Chapter 4 Caleb #2
Desire suddenly awakens in my pants as I imagine the taste of her nectar. It’s a very inconvenient time to get hard, since she’s over in the corner trying to mask her tears. But I can’t help that my cock is desperate to slip back into her warmth.
I could heal the both of us…
I really need to get fucking laid.
Sadness washes over me as she retrieves the glass and raises it to her lips.
Small moments like this are going to cut the most, because this is what I always wanted for us.
I had it all mapped out in my head before, the way we’d exist together under one roof.
We were meant to go through the trials and tribulations of life together.
Not separately.
“I should get started with dinner,” I say, clearing my throat to hopefully extinguish all other feelings. A hearty tomato dish is needed tonight. I need comfort food to numb everything else for a while.
She says, “Let me help you. We both have children to feed. And ourselves.”
I open the refrigerator and sense her haunting presence behind me. Once upon a time, it used to comfort me knowing that she was near.
But now her presence is starting to have the opposite effect.
And we’ve only been reacquainted a day.
“No,” I say, clipping my speech. “That won’t be necessary. Head upstairs and get some rest. I’ll take care of everything.”
Before she goes, I turn back around and blurt out the question that’s been on my lips ever since I ran into her and Sonny yesterday. “How old is he?”

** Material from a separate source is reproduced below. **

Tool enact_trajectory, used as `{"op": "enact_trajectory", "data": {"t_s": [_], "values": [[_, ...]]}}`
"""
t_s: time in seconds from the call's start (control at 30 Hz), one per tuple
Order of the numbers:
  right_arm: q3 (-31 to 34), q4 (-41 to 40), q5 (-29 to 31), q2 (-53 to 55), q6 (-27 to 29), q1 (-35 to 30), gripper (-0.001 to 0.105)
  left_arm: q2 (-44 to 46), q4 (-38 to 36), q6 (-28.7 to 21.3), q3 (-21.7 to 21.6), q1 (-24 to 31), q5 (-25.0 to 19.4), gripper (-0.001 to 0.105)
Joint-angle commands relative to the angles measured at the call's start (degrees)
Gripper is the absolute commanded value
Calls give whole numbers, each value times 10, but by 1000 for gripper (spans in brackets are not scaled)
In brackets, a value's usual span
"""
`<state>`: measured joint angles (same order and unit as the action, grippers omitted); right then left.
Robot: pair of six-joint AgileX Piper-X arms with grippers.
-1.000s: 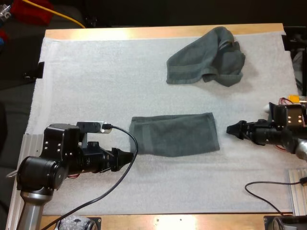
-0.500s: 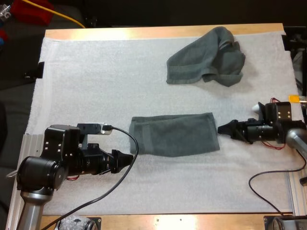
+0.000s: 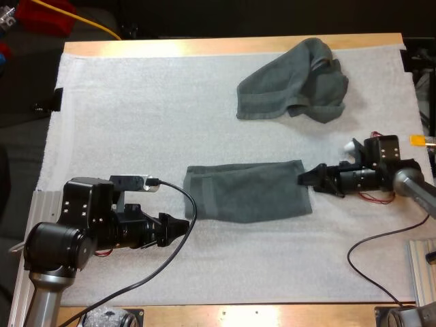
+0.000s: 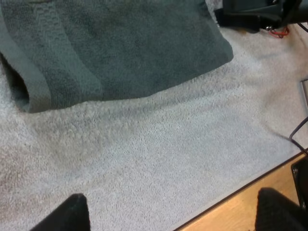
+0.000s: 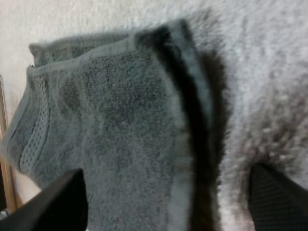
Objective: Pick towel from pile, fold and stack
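Note:
A dark grey-green towel point(image 3: 245, 191), folded into a flat rectangle, lies at the middle of the white mat point(image 3: 136, 116). A crumpled towel point(image 3: 293, 82) sits at the far right. My right gripper point(image 3: 303, 178) is at the folded towel's right edge, near its far corner. In the right wrist view that gripper point(image 5: 168, 199) is open, its fingers point(image 5: 62, 197) wide apart over the towel's point(image 5: 115, 120) hemmed edge. My left gripper point(image 3: 182, 227) hovers open just off the towel's near left corner. Its fingers point(image 4: 72, 214) stand apart over bare mat, short of the towel point(image 4: 110, 48).
The table's wooden front edge point(image 4: 269, 187) runs close behind my left gripper. My right arm point(image 4: 250, 14) shows at the towel's far corner in the left wrist view. A black cable point(image 3: 381, 276) loops on the mat at the near right.
My right gripper has moved left across the mat and reached the folded towel's right edge. The left arm and both towels have stayed where they were.

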<state>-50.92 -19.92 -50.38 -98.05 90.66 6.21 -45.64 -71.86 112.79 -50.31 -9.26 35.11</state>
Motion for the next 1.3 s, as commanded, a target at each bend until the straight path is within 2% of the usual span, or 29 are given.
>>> {"op": "enact_trajectory", "data": {"t_s": [0.0, 0.23, 0.4, 0.63, 0.73, 0.8, 0.83, 0.93, 1.07, 1.1, 1.13, 1.27], "values": [[7, -14, -1, -18, -7, 16, 70, 3, -2, -2, -4, 1, -6, 68], [7, -12, 3, -25, -31, 61, 70, 3, -2, -2, -4, 1, -6, 68], [7, 1, 3, -40, -69, 97, 70, 3, -2, -2, -4, 1, -6, 68], [7, 25, 20, -52, -108, 118, 69, 3, -2, -2, -4, 1, -4, 68], [7, 24, 36, -52, -119, 117, 55, 3, -3, -2, -4, 1, 4, 68], [7, 20, 47, -52, -121, 117, 39, 3, -3, -2, -4, 1, 7, 68], [7, 16, 59, -51, -121, 117, 26, 3, -3, -2, -4, 1, 7, 68], [7, 6, 86, -43, -114, 117, 11, 3, -3, -2, -4, 1, 9, 68], [7, -13, 159, -8, -87, 117, 2, 3, -3, -8, -4, 1, 24, 68], [7, -20, 174, 1, -83, 117, 2, 3, -3, -9, -4, 1, 25, 68], [4, -38, 218, 22, -71, 117, 1, 3, -3, -9, -4, 1, 25, 68], [-10, -94, 292, 47, -39, 117, 1, 3, -3, -10, -4, 1, 25, 68]]}}
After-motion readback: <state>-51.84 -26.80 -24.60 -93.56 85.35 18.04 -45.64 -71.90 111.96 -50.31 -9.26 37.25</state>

She pauses halfway up the staircase, jaw tensed, and answers, “Seven. But it’s best not to mention that to Sonny. He gets sensitive about his age. Wishes he was older.”
And here I am wishing I was younger.
Piper disappears upstairs, leaving me alone with passata and a sphere of mozzarella cheese. I get started on the boiling water and channel my built-up energy into making some delicious food.
I picked up cooking a few years back as a hobby. It gave me something to do on my rotated four days off work. Ellie being my only source of entertainment, I was left to my own devices when she was at school, so I bought myself a cast-iron pan and decided to cook.
I hear Ellie and Piper upstairs giggling and instantly forget where I’m going with this recipe.
Ellie knows how her mom died. She was in that car herself—not like she can remember anything. She sometimes asks me about her mom, so we talk briefly about what happened and move on.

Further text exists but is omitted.